▶ Task instructions:
When you reach a picture, pass over it; otherwise repeat the listing word for word.

▶ Information shown:
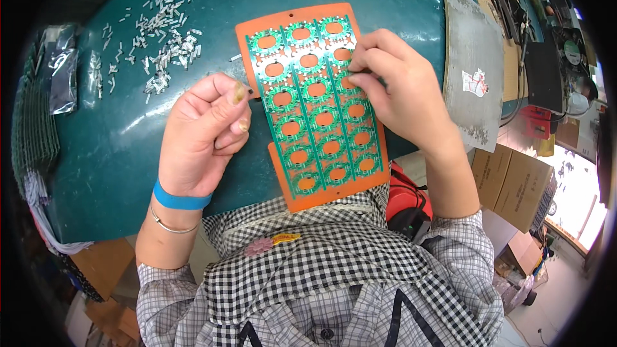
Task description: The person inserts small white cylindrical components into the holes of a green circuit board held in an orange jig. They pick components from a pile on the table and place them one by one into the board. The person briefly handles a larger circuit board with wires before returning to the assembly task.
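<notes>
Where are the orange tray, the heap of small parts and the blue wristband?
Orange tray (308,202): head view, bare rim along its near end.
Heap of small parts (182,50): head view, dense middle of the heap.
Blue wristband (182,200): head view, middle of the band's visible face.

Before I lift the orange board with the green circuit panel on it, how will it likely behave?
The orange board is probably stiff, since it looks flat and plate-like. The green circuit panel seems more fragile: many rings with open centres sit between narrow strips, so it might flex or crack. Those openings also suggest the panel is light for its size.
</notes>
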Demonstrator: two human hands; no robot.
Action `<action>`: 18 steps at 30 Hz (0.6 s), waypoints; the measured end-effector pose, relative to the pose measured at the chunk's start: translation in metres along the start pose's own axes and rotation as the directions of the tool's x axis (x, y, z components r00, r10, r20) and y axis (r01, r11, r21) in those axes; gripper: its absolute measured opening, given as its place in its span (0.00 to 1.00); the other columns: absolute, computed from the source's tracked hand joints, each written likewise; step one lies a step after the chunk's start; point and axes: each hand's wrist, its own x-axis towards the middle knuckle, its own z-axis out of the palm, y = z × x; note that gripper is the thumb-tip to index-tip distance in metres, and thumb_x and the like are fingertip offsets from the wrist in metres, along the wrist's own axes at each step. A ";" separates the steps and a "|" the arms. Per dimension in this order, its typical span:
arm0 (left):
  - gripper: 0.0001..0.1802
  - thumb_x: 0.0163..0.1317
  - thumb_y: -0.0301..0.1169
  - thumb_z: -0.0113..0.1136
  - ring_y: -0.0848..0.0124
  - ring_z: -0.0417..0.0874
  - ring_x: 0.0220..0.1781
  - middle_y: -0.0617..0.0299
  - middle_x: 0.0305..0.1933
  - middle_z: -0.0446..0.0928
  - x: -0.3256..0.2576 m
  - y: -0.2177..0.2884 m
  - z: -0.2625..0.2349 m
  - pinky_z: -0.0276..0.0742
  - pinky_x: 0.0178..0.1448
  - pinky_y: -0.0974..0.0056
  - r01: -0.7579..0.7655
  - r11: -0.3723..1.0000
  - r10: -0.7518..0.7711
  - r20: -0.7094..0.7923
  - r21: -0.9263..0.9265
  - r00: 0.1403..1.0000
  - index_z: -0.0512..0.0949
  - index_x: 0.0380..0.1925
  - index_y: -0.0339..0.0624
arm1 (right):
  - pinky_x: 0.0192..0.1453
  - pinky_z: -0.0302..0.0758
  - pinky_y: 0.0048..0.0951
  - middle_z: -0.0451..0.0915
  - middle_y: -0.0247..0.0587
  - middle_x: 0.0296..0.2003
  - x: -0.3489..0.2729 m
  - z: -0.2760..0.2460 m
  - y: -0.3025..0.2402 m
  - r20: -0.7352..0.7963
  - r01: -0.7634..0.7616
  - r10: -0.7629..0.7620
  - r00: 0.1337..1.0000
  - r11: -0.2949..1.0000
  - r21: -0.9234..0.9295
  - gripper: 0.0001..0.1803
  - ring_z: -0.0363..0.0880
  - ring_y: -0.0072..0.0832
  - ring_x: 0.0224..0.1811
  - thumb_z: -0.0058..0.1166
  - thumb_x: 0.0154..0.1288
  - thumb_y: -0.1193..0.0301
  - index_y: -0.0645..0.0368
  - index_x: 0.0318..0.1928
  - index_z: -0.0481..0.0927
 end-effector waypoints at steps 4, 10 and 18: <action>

▶ Completed task:
Task description: The person inserts small white cylindrical components into the holes of a green circuit board held in an orange jig. They pick components from a pile on the table and place them one by one into the board. The person briefly handles a larger circuit board with wires before returning to the assembly task.
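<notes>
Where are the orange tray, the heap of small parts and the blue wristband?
Orange tray (308,202): head view, bare rim along its near end.
Heap of small parts (182,50): head view, dense middle of the heap.
Blue wristband (182,200): head view, middle of the band's visible face.

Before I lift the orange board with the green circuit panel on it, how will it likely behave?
The orange board is probably stiff, since it looks flat and plate-like. The green circuit panel seems more fragile: many rings with open centres sit between narrow strips, so it might flex or crack. Those openings also suggest the panel is light for its size.
</notes>
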Demonstrator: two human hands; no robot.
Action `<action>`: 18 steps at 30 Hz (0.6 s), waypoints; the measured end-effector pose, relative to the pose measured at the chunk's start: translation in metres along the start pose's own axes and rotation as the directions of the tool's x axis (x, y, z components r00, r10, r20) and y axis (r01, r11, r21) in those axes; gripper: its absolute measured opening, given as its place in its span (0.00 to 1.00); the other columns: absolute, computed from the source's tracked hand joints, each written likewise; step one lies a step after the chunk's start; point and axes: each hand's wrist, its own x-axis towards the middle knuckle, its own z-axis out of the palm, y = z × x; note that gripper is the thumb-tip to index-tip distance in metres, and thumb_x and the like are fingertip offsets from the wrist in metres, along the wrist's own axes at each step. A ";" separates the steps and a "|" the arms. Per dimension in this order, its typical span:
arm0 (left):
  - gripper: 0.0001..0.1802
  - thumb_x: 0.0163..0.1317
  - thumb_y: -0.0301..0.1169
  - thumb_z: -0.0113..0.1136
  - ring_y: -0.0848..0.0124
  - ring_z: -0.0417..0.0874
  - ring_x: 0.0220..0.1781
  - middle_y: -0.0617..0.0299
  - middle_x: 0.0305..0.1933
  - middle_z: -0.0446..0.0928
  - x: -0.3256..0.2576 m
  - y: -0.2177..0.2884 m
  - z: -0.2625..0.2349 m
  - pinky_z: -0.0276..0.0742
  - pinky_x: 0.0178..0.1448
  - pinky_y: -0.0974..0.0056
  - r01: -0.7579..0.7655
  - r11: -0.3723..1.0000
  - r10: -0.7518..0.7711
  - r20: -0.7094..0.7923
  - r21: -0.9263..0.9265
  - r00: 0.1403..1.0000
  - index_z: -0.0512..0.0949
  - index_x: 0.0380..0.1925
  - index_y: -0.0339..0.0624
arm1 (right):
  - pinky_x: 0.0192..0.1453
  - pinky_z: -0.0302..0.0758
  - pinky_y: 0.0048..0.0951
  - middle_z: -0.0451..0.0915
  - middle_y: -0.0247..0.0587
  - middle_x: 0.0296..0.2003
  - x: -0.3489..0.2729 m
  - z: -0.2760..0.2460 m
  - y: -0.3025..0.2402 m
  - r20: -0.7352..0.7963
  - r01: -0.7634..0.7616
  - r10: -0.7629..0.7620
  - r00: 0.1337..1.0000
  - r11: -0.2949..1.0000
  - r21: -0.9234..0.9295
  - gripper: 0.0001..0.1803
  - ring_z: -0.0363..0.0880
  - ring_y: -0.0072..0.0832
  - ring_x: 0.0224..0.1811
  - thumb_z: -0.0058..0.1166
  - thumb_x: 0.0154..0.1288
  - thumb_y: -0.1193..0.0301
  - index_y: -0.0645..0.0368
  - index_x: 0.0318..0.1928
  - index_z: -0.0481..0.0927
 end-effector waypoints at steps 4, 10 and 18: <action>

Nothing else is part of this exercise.